> [Task details]:
Give again, unaltered, the lines of the listing below that run from the line having "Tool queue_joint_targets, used" through the line having "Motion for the".

> [The input]:
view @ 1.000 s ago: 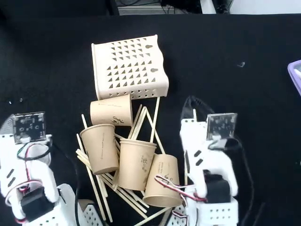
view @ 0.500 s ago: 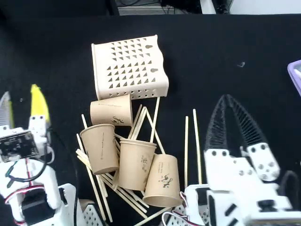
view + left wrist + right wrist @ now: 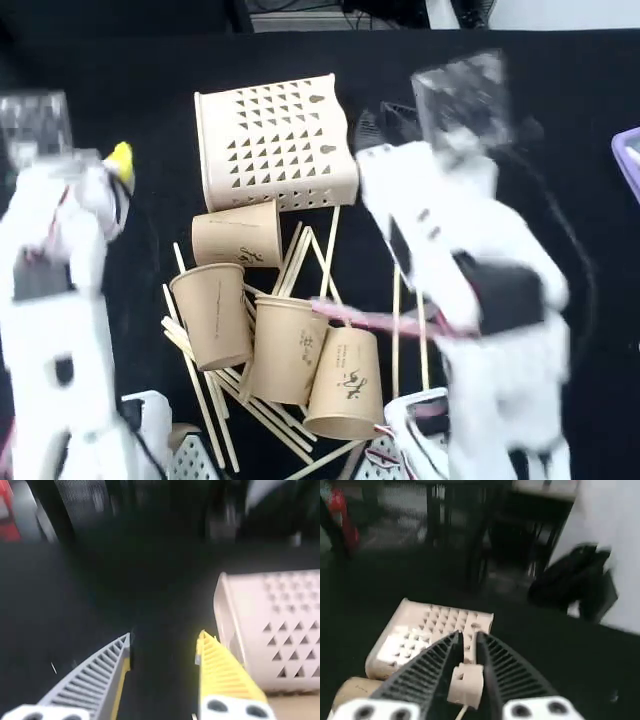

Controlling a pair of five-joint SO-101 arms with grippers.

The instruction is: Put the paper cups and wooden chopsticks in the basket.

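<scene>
The beige perforated basket [image 3: 275, 145] lies on its side on the black table. In front of it are several paper cups, one [image 3: 237, 235] at its mouth and others [image 3: 212, 315] [image 3: 345, 383] lying over a scatter of wooden chopsticks [image 3: 410, 300]. My left gripper [image 3: 162, 640] hangs open and empty over bare table beside the basket [image 3: 280, 625]; its yellow finger [image 3: 120, 162] shows left of the basket. My right gripper [image 3: 467, 636] hovers above the basket [image 3: 435, 640] and a cup [image 3: 355, 695], fingers nearly together, holding nothing.
The right arm [image 3: 450, 230] stands raised just right of the basket and above two loose chopsticks. A purple object [image 3: 628, 160] sits at the table's right edge. Bare black table lies behind and to the right of the basket.
Both arms have risen from their folded pose at the front edge and swung out toward the basket. The cups, chopsticks and basket have not moved.
</scene>
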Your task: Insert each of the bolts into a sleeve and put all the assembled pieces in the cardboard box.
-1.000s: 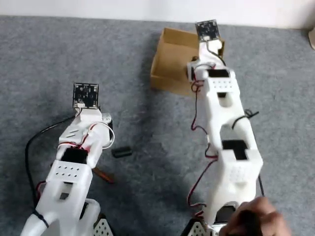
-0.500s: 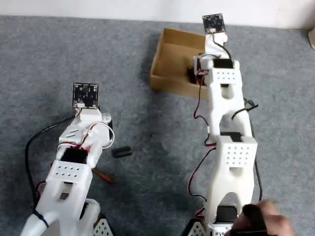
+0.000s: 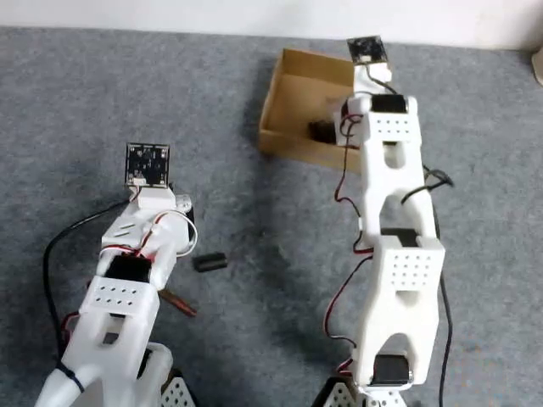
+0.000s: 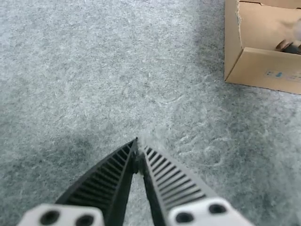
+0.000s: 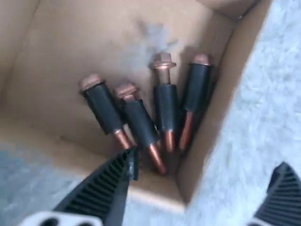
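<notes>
Several assembled pieces (image 5: pixel 141 115), copper bolts in black sleeves, lie side by side in a corner of the cardboard box (image 5: pixel 230 70). Just above them, over the box's rim, my right gripper (image 5: pixel 204 174) hangs open with nothing in it. In the high view the right arm (image 3: pixel 386 144) stretches out over the box (image 3: pixel 297 146). A loose black sleeve (image 3: pixel 209 262) lies on the carpet beside the left arm, and a bare copper bolt (image 3: pixel 180 303) pokes out from under that arm. My left gripper (image 4: pixel 139 151) is shut and empty, low over the carpet.
Grey carpet covers the table. The box (image 4: pixel 263 70) stands ahead of the left gripper, off to one side, with open carpet between them. A pale wall edge runs along the back of the high view.
The right arm has stretched farther over the box, its wrist now above the box's far side. The left arm, sleeve and bolt have not moved.
</notes>
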`<state>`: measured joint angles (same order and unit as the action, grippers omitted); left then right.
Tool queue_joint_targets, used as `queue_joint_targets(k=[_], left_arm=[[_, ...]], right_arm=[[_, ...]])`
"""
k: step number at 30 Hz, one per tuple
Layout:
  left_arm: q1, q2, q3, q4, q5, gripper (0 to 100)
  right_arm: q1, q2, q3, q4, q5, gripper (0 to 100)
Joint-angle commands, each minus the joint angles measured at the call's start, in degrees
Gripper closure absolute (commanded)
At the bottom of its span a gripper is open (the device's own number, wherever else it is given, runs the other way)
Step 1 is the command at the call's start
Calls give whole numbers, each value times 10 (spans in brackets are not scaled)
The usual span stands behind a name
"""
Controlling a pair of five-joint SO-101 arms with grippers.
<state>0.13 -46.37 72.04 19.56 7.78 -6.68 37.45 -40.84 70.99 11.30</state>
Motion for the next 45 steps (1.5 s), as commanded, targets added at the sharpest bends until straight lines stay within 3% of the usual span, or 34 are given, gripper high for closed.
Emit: queue_joint_targets(k=[1, 9, 13, 21, 24, 27, 35, 39, 45], left_arm=[[9, -2, -5, -12, 0, 993], [-40, 0, -17, -12, 30, 994], [-47, 0, -17, -11, 30, 994], [-62, -3, -18, -11, 31, 994], [-79, -3, -28, -11, 32, 994], [-97, -3, -32, -11, 33, 994], [-100, -3, -33, -11, 33, 994], [-100, -3, -34, -11, 33, 994], [-111, -3, -36, -11, 32, 994]], right_arm=[[-40, -95, -65, 107, 5, 613], [-145, -236, -156, 289, 5, 613], [-202, -339, -163, 301, 5, 613], [-370, -579, 67, 299, 13, 613], [-444, -627, 234, 295, 73, 613], [-468, -652, 406, 234, 113, 613], [-470, -661, 739, -46, 192, 615], [-470, -661, 819, -113, 234, 665], [-470, -653, 826, -167, 243, 757]])
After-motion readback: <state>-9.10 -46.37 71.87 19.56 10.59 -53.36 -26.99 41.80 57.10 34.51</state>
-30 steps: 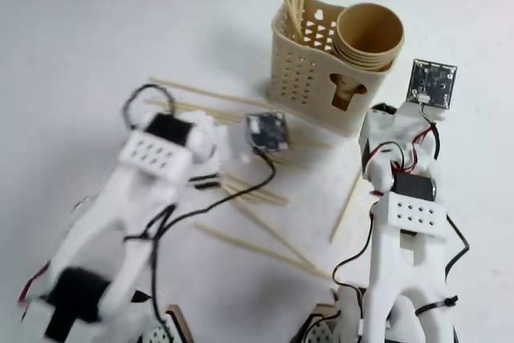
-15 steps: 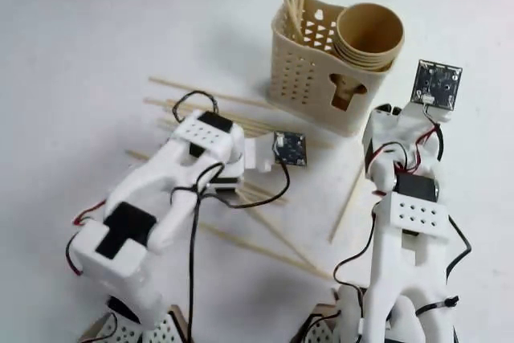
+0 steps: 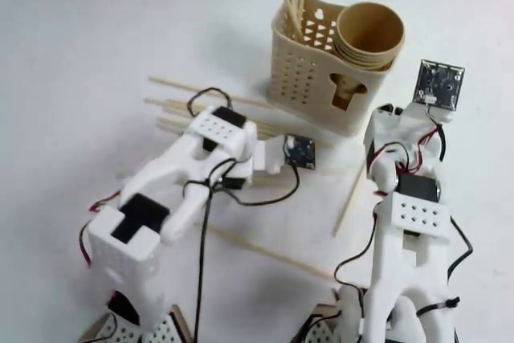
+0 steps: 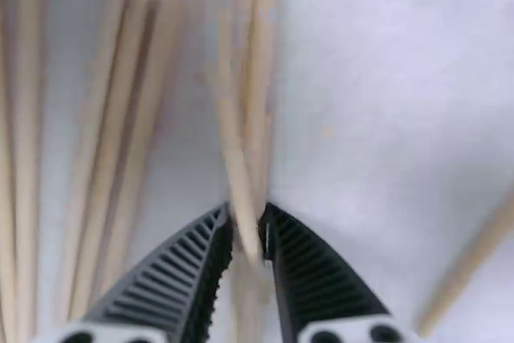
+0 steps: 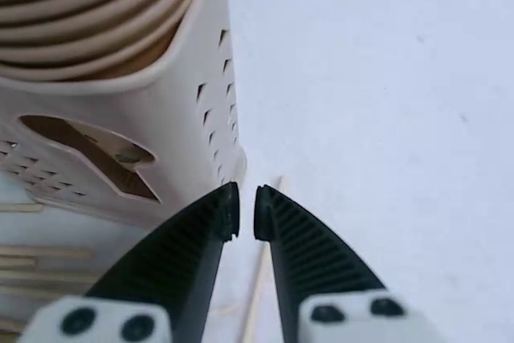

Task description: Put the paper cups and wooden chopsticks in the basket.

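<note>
Left hand (image 4: 246, 226) has shifted toward the basket (image 5: 189, 130) over the chopstick pile (image 4: 144, 118), clamped on one chopstick (image 4: 238, 158). Right hand (image 5: 246, 213) unmoved, pinched closed, empty.

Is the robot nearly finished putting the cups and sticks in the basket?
Not yet. Done: the paper cups sit stacked in the basket, and a few chopsticks stand beside them. In hand: the left gripper is shut on one chopstick. Left: several loose chopsticks lie on the table, plus a single stick beside the other arm, whose right gripper is shut and empty.
</note>
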`<state>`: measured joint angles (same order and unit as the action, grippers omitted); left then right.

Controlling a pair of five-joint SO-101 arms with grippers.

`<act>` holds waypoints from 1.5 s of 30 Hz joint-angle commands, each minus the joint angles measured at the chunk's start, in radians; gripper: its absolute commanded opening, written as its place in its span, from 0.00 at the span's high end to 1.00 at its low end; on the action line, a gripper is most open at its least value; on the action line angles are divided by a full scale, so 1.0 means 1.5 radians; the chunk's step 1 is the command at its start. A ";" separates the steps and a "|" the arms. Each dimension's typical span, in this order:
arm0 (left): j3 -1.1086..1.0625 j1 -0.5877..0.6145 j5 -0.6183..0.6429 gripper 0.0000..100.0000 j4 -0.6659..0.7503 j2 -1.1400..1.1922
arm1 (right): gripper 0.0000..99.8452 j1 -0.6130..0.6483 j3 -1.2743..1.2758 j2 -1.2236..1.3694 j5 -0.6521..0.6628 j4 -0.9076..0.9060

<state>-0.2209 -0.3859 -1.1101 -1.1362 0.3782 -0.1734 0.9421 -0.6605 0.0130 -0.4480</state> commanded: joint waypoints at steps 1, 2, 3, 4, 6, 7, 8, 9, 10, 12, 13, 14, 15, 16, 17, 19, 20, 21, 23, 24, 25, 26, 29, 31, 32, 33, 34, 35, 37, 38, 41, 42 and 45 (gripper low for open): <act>0.033 0.001 -0.001 0.98 0.005 0.003 | 0.95 -0.005 -0.005 -0.027 -0.006 0.012; 0.033 0.003 -0.001 0.98 0.004 0.003 | 0.95 -0.005 -0.005 -0.027 -0.006 0.012; 0.033 0.004 -0.001 0.98 -0.004 0.003 | 0.95 -0.005 -0.005 -0.026 -0.006 0.012; 0.035 0.005 -0.001 0.98 -0.014 0.003 | 0.95 -0.005 -0.005 -0.025 -0.006 0.012; 0.038 0.005 -0.001 0.98 -0.043 0.002 | 0.95 -0.005 -0.005 -0.025 -0.006 0.012; 0.039 0.005 -0.001 0.98 -0.057 -0.003 | 0.95 -0.005 -0.005 -0.025 -0.006 0.012; 0.037 0.005 -0.001 0.98 -0.070 -0.012 | 0.95 -0.005 -0.005 -0.025 -0.006 0.012; 0.033 0.005 -0.001 0.98 -0.078 -0.024 | 0.95 -0.005 -0.005 -0.025 -0.006 0.012; 0.032 0.005 -0.001 0.98 -0.089 -0.039 | 0.95 -0.005 -0.005 -0.025 -0.006 0.012; 0.032 0.010 -0.001 0.98 -0.120 -0.075 | 0.95 -0.006 -0.005 -0.025 -0.006 0.012; 0.032 0.012 -0.001 0.98 -0.132 -0.095 | 0.95 -0.006 -0.005 -0.025 -0.006 0.012; 0.032 0.014 -0.001 0.98 -0.141 -0.115 | 0.95 -0.006 -0.005 -0.025 -0.006 0.012; 0.032 0.018 -0.001 0.98 -0.152 -0.131 | 0.95 -0.006 -0.005 -0.025 -0.006 0.012; 0.032 0.021 -0.001 0.98 -0.166 -0.147 | 0.95 -0.006 -0.005 -0.025 -0.006 0.012; 0.032 0.023 -0.001 0.98 -0.176 -0.161 | 0.95 -0.006 -0.005 -0.025 -0.006 0.012; 0.032 0.032 -0.001 0.98 -0.202 -0.185 | 0.95 -0.006 -0.005 -0.025 -0.006 0.012; 0.032 0.036 -0.001 0.98 -0.214 -0.194 | 0.95 -0.006 -0.005 -0.025 -0.006 0.012; 0.032 0.041 -0.001 0.98 -0.224 -0.203 | 0.95 -0.006 -0.005 -0.025 -0.006 0.012; 0.033 0.056 -0.003 0.98 -0.244 -0.218 | 0.95 -0.006 -0.005 -0.025 -0.006 0.012; 0.033 0.063 -0.005 0.98 -0.254 -0.228 | 0.95 -0.006 -0.005 -0.025 -0.006 0.012; 0.033 0.071 -0.006 0.98 -0.264 -0.236 | 0.95 -0.006 -0.005 -0.024 -0.006 0.012; 0.034 0.078 -0.006 0.98 -0.273 -0.246 | 0.95 -0.006 -0.004 -0.024 -0.006 0.012; 0.036 0.101 -0.007 0.98 -0.297 -0.292 | 0.95 -0.006 -0.004 -0.024 -0.006 0.012; 0.037 0.112 -0.007 0.98 -0.310 -0.333 | 0.95 -0.006 -0.004 -0.024 -0.006 0.012; 0.038 0.115 -0.007 0.98 -0.316 -0.353 | 0.95 -0.006 -0.004 -0.024 -0.006 0.012; 0.038 0.118 -0.007 0.98 -0.320 -0.375 | 0.95 -0.006 -0.004 -0.024 -0.006 0.012; 0.035 0.118 -0.007 0.98 -0.321 -0.396 | 0.95 -0.006 -0.004 -0.024 -0.006 0.012; 0.033 0.118 -0.006 0.98 -0.321 -0.418 | 0.95 -0.006 -0.004 -0.024 -0.006 0.012; 0.035 0.118 -0.003 0.98 -0.329 -0.454 | 0.95 -0.006 -0.004 -0.024 -0.006 0.012; 0.037 0.118 -0.002 0.98 -0.331 -0.469 | 0.95 -0.006 -0.004 -0.024 -0.006 0.012; 0.038 0.118 -0.001 0.98 -0.334 -0.512 | 0.95 -0.006 -0.004 -0.024 -0.006 0.012; 0.039 0.118 -0.001 0.98 -0.334 -0.524 | 0.95 -0.006 -0.004 -0.024 -0.006 0.012; 0.039 0.118 0.015 0.98 -0.329 -0.554 | 0.95 -0.006 -0.004 -0.024 -0.006 0.012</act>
<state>-0.1949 -0.2202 -1.1086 -1.6318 -0.3613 -0.1734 0.9421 -0.6605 0.0130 -0.4480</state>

> [Finished exercise]:
Tool queue_joint_targets, used as `queue_joint_targets(k=[_], left_arm=[[_, ...]], right_arm=[[_, ...]])`
"""
k: step number at 30 Hz, one per tuple
Layout:
  left_arm: q1, q2, q3, q4, q5, gripper (0 to 100)
  right_arm: q1, q2, q3, q4, q5, gripper (0 to 100)
Joint-angle commands, each minus the joint angles measured at the call's start, in degrees
Gripper closure absolute (commanded)
At the bottom of its span a gripper is open (the device's own number, wherever else it is given, runs the other way)
Step 1 is the command at the call's start
Calls give whole numbers, each value times 10 (spans in brackets are not scaled)
The usual span stands behind a name
"""
Controlling a pair of five-joint SO-101 arms with grippers.
<state>0.13 -46.37 72.04 19.56 7.78 -6.68 37.45 -40.84 70.99 11.30</state>
Motion for the next 45 steps (1.5 s), as commanded, targets added at the sharpest bends until straight lines stay within 3% of the usual span, or 34 are given, gripper high for closed.

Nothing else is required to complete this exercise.